*Your instructions*: Take from the data every line in which the word "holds" is found.

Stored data
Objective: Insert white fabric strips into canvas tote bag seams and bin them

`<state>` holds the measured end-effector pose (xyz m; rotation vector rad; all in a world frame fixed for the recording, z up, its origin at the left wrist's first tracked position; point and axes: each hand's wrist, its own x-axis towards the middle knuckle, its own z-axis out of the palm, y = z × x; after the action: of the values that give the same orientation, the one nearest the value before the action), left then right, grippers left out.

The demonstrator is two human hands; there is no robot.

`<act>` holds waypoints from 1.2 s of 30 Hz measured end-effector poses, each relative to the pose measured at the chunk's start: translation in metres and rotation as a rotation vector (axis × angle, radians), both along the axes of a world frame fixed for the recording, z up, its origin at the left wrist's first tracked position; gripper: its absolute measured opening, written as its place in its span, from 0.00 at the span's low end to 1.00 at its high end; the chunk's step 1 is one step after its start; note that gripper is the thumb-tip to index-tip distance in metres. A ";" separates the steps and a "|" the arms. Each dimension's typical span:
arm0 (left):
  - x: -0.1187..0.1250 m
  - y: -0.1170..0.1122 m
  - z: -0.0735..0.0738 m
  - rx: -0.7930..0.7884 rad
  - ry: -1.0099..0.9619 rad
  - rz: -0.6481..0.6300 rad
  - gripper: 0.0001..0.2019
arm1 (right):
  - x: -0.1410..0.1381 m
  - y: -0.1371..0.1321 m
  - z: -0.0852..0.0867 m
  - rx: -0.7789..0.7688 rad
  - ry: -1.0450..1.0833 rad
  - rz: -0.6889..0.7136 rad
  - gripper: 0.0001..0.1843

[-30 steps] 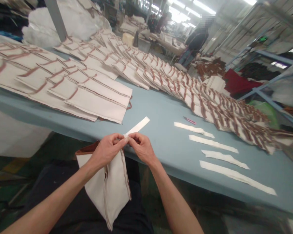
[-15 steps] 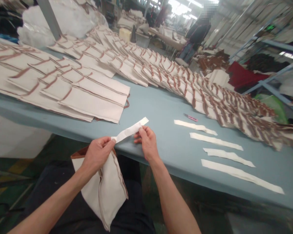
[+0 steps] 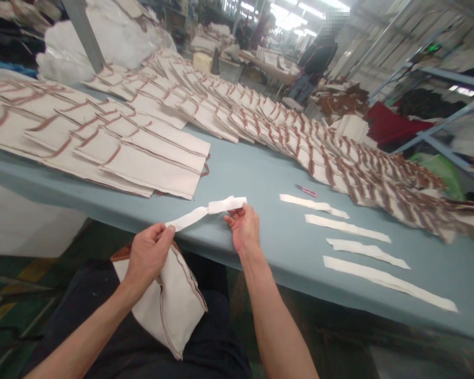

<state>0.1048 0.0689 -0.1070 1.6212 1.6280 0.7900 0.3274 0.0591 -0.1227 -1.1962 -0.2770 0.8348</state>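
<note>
Strip [image 3: 187, 219] spans btwn your hands over the counter [image 3: 256, 173], nr its edge: L hand [image 3: 147, 253] grip pinched on one end, R hand [image 3: 248, 227] grip on the other. Pouch [image 3: 181, 300] hangs under L hand, contents hidden.

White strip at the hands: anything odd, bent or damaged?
One oddity: the white strip steps and bends midway between the left hand and right hand, so it doesn't run straight. Fold or two overlapping pieces: can't tell. No tear or stain visible.
</note>
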 end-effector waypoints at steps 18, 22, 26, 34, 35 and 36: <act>0.011 0.016 0.013 0.326 0.408 -0.485 0.22 | -0.026 -0.012 0.000 -0.093 -0.406 0.031 0.12; 0.010 0.013 0.010 0.354 0.488 -0.452 0.25 | -0.026 -0.013 0.000 -0.101 -0.477 0.078 0.13; 0.007 0.000 0.010 0.344 0.558 -0.438 0.25 | -0.030 -0.016 -0.001 -0.108 -0.545 0.091 0.12; 0.018 0.007 0.015 0.239 0.699 -0.603 0.22 | -0.033 -0.015 -0.005 -0.109 -0.492 0.069 0.14; 0.019 0.008 0.018 0.229 0.712 -0.614 0.22 | -0.030 -0.013 -0.005 -0.109 -0.465 0.061 0.15; 0.020 0.009 0.020 0.221 0.723 -0.627 0.22 | -0.026 -0.010 -0.006 -0.111 -0.433 0.048 0.15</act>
<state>0.1250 0.0784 -0.0871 2.5891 1.3314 0.0390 0.3015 0.0488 -0.1283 -1.4752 -0.6205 0.6309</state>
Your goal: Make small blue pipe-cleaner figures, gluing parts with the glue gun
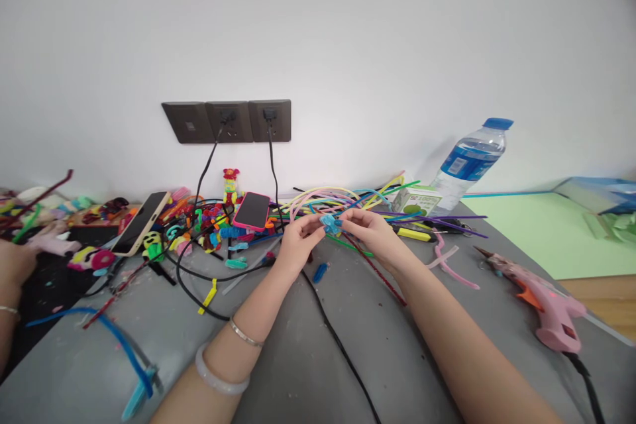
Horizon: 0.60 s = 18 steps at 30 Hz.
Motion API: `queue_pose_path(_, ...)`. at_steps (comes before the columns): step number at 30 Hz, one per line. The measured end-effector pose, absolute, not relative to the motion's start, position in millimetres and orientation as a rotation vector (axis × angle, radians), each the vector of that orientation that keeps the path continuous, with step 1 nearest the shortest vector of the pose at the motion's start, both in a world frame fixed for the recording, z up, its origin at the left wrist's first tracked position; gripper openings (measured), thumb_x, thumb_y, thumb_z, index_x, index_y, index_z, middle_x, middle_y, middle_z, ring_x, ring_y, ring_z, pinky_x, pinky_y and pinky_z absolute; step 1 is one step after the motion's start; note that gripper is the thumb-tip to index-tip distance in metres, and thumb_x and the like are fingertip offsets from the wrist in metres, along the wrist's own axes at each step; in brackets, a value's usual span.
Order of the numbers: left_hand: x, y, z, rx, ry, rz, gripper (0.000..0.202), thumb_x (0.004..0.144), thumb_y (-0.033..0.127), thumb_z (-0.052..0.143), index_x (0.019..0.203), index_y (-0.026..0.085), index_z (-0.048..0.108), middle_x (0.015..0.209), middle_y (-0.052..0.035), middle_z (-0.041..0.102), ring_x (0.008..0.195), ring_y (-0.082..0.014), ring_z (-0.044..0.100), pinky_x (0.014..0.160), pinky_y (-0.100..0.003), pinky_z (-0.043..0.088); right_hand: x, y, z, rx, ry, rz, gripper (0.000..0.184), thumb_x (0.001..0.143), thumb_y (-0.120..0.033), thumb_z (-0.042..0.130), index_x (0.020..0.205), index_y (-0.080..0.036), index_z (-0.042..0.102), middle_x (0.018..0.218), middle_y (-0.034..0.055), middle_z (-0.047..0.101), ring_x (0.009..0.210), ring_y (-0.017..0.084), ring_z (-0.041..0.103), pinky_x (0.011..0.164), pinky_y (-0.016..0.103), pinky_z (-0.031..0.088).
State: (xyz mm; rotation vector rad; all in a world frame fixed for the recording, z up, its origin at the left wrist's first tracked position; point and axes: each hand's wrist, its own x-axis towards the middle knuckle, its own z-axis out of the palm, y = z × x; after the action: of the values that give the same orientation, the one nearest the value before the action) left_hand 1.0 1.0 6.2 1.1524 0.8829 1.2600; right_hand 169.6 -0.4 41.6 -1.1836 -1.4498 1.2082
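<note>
Light-blue chenille: recorded as the material of the small folded pipe-cleaner piece (pixel 329 223) in hand. Located that piece mid-scene, raised clear of the grey table top (pixel 298 371) and just near of the loose bundle of multicoloured pipe-cleaner stems (pixel 342 199). Found it pinched at its left end by the thumb and forefinger of the left hand (pixel 297 243) and at its right end by the fingertips of the right hand (pixel 371 230); logged both sets of fingers as closed narrowly on the piece, remaining fingers curled loosely. Read the long axis as roughly left to right, spanning the gap between the two hands. Judged neither hand nearer, given contact from opposite sides at equal reach and fingertips pointing inward. Noted a dark-red twisted pipe cleaner (pixel 377 273) lying on the table just near of the right hand, a short blue offcut (pixel 320 272) just near of the left hand, and a black cable (pixel 338 338) running between the forearms. Observed a pink hot-glue gun (pixel 549 308) well apart to the right, a clear plastic water bottle with blue cap (pixel 472 162) at far right, and a pink-cased phone (pixel 251 211) far-left of the hands. Registered another person's hand (pixel 12 265) at the left edge, well apart.
</note>
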Motion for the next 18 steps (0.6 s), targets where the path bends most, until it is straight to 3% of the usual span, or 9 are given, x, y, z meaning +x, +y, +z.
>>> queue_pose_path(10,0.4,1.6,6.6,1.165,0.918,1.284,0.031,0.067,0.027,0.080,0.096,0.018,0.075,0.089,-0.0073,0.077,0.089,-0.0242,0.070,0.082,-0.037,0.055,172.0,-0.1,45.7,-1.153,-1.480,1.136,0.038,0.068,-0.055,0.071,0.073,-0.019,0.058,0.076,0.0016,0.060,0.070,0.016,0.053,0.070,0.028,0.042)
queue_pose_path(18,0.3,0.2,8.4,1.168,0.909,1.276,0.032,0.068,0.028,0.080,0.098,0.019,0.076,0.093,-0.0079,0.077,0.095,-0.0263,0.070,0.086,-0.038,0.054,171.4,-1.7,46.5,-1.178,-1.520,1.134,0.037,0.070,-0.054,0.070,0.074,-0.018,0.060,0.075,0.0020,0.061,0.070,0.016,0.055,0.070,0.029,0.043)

*Answer for this exercise*:
`<state>` holds the measured end-effector pose (xyz m; rotation vector rad; all in a world frame fixed for the recording, z up, its origin at the left wrist's first tracked position; point and axes: each hand's wrist, its own x-axis towards the middle knuckle, its own z-axis out of the palm, y = z × x; after the action: of the values that give the same orientation, the one nearest the value before the action), left then right, grippers left out.
`<act>` holds waypoints from 1.2 s of 30 Hz measured end-effector poses, each relative to the pose measured at the chunk's start: translation in metres and rotation as a rotation vector (axis × angle, radians), both along the axes of a world frame fixed for the recording, z up, its origin at the left wrist's first tracked position; gripper: its absolute measured opening, written as its place in its span, from 0.00 at the span's low end to 1.00 at its high end; the chunk's step 1 is one step after its start; note that gripper is the thumb-tip to index-tip distance in metres. A ";" separates the steps and a "|" the arms. Each dimension's typical span:

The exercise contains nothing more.